# WHAT IS BEING ASKED
For this exercise, print all of the data exactly as given.

# DATASET EXTRACT
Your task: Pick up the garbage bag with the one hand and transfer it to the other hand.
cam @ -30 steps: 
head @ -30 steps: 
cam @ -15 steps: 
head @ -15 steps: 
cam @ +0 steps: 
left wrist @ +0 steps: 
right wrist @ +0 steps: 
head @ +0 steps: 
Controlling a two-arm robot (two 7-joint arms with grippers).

# ANSWER SECTION
Your task: Pick up the garbage bag with the one hand and transfer it to the other hand.
cam @ -30 steps: 
head @ -30 steps: 
cam @ -15 steps: 
head @ -15 steps: 
cam @ +0 steps: 
left wrist @ +0 steps: 
right wrist @ +0 steps: 
head @ +0 steps: 
Controlling a two-arm robot (two 7-joint arms with grippers).

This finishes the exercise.